## TASK STATEMENT
Copy out the full listing exactly, omitting any picture it contains.

## DATA PROVIDED

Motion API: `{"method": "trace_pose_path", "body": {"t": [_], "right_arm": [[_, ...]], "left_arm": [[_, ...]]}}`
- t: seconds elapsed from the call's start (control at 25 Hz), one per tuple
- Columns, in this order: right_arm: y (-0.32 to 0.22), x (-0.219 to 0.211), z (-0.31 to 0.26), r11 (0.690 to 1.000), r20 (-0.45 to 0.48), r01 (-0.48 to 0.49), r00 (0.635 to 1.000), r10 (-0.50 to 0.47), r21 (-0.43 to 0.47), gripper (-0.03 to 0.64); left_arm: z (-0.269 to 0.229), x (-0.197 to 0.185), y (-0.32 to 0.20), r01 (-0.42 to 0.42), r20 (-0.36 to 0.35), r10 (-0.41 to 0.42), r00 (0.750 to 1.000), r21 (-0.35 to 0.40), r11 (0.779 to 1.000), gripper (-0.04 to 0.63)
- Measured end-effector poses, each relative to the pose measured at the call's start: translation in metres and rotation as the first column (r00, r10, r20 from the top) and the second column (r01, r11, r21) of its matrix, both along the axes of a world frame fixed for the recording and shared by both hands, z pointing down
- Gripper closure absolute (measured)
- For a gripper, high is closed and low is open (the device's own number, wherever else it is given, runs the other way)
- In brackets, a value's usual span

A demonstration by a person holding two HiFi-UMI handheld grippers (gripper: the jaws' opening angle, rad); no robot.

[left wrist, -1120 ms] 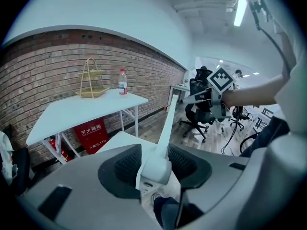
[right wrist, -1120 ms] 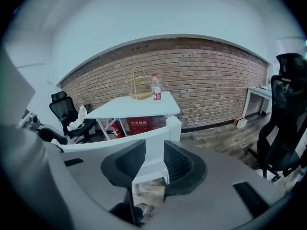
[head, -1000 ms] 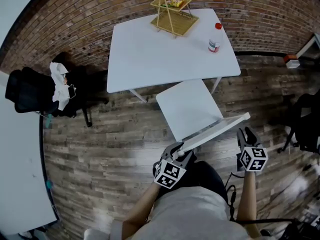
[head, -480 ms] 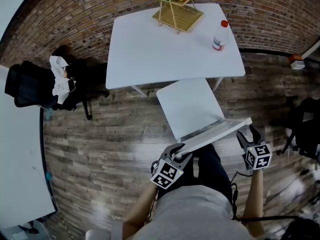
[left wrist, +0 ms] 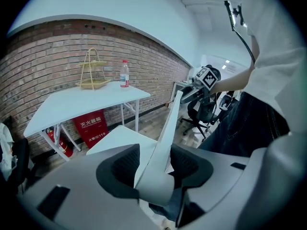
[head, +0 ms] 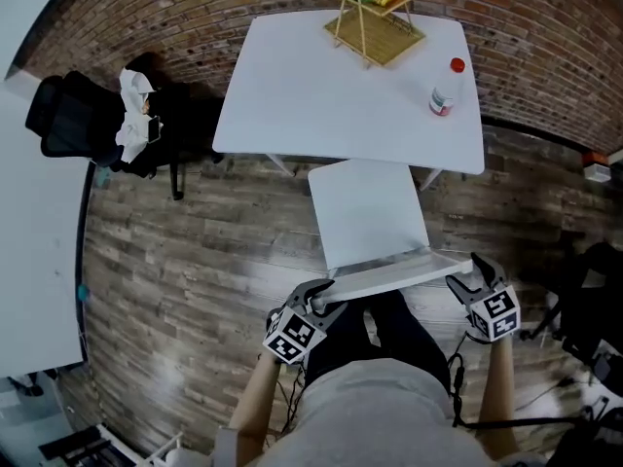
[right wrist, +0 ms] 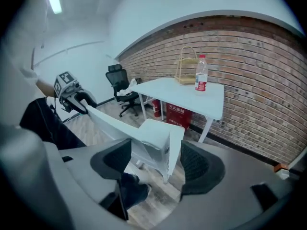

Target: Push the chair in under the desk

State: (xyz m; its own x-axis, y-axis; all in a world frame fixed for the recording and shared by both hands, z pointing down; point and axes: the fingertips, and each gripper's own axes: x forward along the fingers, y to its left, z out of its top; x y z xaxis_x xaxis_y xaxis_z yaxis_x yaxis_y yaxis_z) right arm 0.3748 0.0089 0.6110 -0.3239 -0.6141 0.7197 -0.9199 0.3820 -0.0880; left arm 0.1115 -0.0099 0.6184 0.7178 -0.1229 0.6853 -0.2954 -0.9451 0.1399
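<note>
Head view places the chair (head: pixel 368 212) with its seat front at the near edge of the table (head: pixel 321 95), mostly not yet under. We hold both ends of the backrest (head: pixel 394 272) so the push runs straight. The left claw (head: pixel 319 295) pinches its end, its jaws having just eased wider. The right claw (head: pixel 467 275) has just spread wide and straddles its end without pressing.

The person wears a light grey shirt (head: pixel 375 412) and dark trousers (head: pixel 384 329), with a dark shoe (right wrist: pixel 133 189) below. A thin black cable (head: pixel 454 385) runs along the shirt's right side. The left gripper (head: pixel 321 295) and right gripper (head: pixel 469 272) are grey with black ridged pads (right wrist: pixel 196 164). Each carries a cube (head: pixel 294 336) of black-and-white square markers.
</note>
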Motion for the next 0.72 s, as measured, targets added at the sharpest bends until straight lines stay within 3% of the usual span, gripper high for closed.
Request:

## YOUR SOLUTION
Motion API: `{"method": "trace_pose_path", "body": {"t": [_], "right_arm": [[_, ...]], "left_arm": [[_, ...]]}}`
- t: seconds elapsed from the call's start (control at 25 Hz), one per tuple
- Columns, in this order: right_arm: y (-0.32 to 0.22), x (-0.219 to 0.211), z (-0.31 to 0.26), r11 (0.690 to 1.000), r20 (-0.45 to 0.48), r01 (-0.48 to 0.49), r00 (0.635 to 1.000), r10 (-0.50 to 0.47), r21 (-0.43 to 0.47), gripper (-0.03 to 0.64); left_arm: z (-0.269 to 0.229), x (-0.197 to 0.185), y (-0.32 to 0.20), r01 (-0.42 to 0.42), r20 (-0.36 to 0.35), r10 (-0.41 to 0.42), r00 (0.750 to 1.000), r21 (-0.35 to 0.40), r11 (0.779 to 1.000), gripper (-0.04 to 0.63)
- Measured end-effector poses, each relative to the pose measured at the call's start: translation in metres and rotation as the first column (r00, r10, r20 from the top) and the second column (r01, r11, r21) of its matrix, both along the axes of a world frame fixed for the recording and shared by both hands, z pointing down
- Gripper closure absolute (measured)
- For a gripper, high is closed and low is open (the device's own number, wherever else it is given, runs the other way)
- In brackets, a value's usual span

A demonstration by a person holding two HiFi-UMI handheld grippers (gripper: the jaws' opening angle, rad); no robot.

[left wrist, -1120 ms] 
[right wrist, -1120 ms] 
[head, -1000 ms] 
[head, -480 ms] 
[left wrist, +0 ms] 
[head, +0 ms] 
[right wrist, +0 ms] 

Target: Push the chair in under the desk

State: (xyz m; its own x-axis, y-axis; all in a world frame fixed for the recording and shared by both hands, z pointing down; point and axes: the fingertips, and each gripper's own axes: x forward along the fingers, y to its left, z out of its top; x y z xaxis_x xaxis_y xaxis_z yaxis_x yaxis_y yaxis_z) right arm 0.3748 0.0089 0.6110 -0.3239 -0.6141 0.7197 -0.9199 0.3820 -0.0880; left arm 0.1115 -0.0099 0.6184 0.7178 -0.1229 0.6853 -0.2954 -0.9451 0.1399
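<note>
Head view places the chair (head: pixel 368 212) with its seat front at the near edge of the table (head: pixel 321 95), mostly not yet under. We hold both ends of the backrest (head: pixel 394 272) so the push runs straight. The left claw (head: pixel 319 295) pinches its end, its jaws having just eased wider. The right claw (head: pixel 467 275) has just spread wide and straddles its end without pressing.

The person wears a light grey shirt (head: pixel 375 412) and dark trousers (head: pixel 384 329), with a dark shoe (right wrist: pixel 133 189) below. A thin black cable (head: pixel 454 385) runs along the shirt's right side. The left gripper (head: pixel 321 295) and right gripper (head: pixel 469 272) are grey with black ridged pads (right wrist: pixel 196 164). Each carries a cube (head: pixel 294 336) of black-and-white square markers.
</note>
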Motion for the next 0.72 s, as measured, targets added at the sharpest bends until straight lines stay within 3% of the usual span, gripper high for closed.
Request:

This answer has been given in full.